ABOUT THIS TASK: Count the lines below that contain "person". Give only the number.

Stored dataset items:

┌──

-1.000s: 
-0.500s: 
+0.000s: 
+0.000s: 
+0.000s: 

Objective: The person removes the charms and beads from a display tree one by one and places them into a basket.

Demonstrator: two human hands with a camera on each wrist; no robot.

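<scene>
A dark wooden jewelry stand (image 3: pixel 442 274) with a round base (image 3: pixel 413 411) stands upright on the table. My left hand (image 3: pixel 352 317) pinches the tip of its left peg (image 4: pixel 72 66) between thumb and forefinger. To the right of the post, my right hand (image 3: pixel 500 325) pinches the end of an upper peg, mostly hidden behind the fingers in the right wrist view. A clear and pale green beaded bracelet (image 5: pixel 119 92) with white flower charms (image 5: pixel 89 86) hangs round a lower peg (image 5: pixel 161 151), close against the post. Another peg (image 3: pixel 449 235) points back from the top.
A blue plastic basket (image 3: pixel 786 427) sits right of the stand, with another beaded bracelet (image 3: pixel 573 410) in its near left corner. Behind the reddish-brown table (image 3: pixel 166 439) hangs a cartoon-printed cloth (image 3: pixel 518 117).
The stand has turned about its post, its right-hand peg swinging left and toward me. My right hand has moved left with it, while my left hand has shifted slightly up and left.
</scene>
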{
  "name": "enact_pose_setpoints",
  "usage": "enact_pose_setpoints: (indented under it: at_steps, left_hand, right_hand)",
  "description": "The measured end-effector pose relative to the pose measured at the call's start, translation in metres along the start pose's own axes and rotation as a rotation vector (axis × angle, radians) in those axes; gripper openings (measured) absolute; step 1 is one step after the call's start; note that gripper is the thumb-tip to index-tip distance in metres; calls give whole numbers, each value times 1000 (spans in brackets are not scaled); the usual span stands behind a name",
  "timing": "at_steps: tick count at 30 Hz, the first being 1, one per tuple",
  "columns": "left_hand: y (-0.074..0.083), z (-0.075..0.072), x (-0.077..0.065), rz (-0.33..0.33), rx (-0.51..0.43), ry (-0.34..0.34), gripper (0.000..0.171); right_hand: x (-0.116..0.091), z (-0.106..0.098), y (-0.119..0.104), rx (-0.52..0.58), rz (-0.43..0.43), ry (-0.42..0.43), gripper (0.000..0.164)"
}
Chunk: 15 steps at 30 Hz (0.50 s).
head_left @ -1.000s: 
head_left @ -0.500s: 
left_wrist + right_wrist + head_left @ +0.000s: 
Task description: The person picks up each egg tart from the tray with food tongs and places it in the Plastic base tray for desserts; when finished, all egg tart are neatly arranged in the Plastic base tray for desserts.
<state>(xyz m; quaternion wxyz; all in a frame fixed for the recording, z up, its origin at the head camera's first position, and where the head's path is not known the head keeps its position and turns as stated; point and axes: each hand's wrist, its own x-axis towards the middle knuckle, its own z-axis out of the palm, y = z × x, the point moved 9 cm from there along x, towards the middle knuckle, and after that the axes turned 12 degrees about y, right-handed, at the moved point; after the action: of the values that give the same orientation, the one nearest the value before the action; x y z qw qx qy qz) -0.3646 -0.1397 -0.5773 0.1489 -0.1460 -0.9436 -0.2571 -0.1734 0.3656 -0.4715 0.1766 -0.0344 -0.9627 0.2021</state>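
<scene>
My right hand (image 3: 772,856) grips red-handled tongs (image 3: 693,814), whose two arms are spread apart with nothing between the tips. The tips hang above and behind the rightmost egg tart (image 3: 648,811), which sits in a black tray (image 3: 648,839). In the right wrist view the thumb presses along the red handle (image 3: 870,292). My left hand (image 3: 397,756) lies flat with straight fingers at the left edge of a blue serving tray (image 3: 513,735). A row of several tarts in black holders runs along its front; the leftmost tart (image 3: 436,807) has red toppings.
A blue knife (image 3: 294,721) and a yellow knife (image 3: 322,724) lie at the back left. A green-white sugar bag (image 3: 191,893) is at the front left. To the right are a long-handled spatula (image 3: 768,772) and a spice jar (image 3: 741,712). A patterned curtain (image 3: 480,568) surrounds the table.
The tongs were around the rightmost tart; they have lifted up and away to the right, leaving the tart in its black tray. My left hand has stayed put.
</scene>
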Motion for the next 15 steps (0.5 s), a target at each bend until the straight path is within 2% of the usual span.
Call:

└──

ANSWER BELOW: 2